Records for this exercise ▸

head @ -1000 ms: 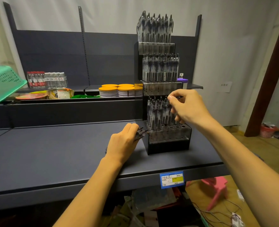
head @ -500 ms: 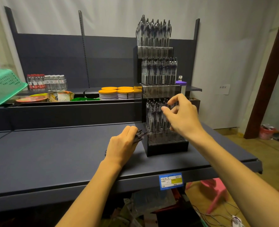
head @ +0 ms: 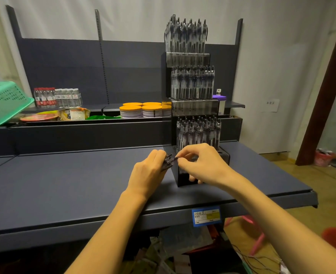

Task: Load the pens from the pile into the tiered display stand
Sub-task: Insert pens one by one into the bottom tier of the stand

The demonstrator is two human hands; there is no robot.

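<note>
A three-tier black and clear display stand (head: 192, 107) rises from the dark shelf (head: 68, 186), with upright pens packed in all its tiers; a few front holes at the lowest tier's right end (head: 223, 154) show no pens. My left hand (head: 148, 173) grips a bundle of pens (head: 168, 160) just left of the stand's base, their ends poking out toward the stand. My right hand (head: 200, 164) is in front of the lowest tier, thumb and forefinger pinching the end of one pen in that bundle.
On the raised back ledge are orange-lidded tubs (head: 140, 110), water bottles (head: 57, 96), snack packs (head: 72, 113) and a green basket (head: 4, 102) at far left. A blue price tag (head: 206, 216) hangs on the shelf's front edge. Clutter lies below; a doorway is at right.
My right hand came down from the pens in the lowest tier to the bundle in my left hand and now pinches a pen there. My left hand stayed put.
</note>
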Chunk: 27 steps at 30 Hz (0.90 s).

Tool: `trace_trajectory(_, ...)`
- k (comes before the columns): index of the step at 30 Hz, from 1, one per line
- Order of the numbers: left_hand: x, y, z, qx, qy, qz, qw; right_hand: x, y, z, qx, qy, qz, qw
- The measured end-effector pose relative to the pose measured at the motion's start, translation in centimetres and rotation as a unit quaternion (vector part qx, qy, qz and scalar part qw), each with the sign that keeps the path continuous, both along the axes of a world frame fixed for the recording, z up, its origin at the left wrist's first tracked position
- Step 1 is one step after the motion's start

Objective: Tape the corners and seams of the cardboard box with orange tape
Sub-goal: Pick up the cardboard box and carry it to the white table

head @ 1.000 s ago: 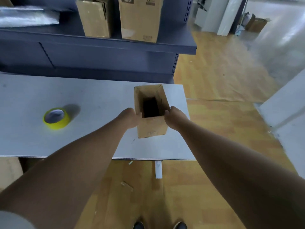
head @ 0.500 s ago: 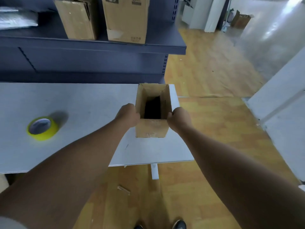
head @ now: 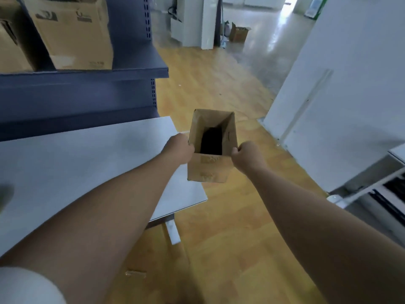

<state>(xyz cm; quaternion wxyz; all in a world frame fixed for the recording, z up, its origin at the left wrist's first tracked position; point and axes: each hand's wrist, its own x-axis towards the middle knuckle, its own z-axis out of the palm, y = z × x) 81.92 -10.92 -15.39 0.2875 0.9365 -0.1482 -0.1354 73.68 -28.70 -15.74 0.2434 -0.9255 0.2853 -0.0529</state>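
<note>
A tall, narrow cardboard box [head: 208,170] with its top open is held upright between both hands, past the right end of the white table [head: 76,163] and over the floor. My left hand [head: 178,148] grips its left side near the rim. My right hand [head: 246,155] grips its right side near the rim. The inside of the box is dark and I cannot see its bottom. No tape roll is in view; only a dark blur shows at the left edge.
A dark blue shelving unit [head: 87,84] stands behind the table with large cardboard boxes [head: 72,34] on its shelf. A white wall panel [head: 341,95] rises on the right, with a white metal frame [head: 372,194] below it. Wooden floor [head: 219,227] lies underneath.
The box has been lifted off the table and carried to the right, past the table's end. The view swung right, so the yellow tape roll has left the frame.
</note>
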Motion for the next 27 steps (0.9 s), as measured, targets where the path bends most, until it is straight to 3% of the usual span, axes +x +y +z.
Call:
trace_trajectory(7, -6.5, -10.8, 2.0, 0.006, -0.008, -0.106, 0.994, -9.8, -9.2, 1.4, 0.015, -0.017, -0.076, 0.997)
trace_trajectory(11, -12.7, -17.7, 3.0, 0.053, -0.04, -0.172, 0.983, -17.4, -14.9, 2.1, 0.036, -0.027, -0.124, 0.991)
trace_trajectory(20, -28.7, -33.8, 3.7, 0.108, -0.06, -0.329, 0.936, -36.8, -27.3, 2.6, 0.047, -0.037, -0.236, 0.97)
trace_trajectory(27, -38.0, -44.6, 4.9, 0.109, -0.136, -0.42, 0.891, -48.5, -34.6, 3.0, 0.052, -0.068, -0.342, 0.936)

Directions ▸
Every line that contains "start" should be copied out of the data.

Output of the exercise ▸
- The measured end-effector pose relative to the pose measured at the motion's start, translation in centimetres and rotation as a unit quaternion (vector part qx, qy, qz and scalar part qw), each with the sign that keeps the path continuous, both along the axes of a world frame fixed for the recording, z up, its origin at the left wrist's first tracked position
- Step 1 is one step after the motion's start

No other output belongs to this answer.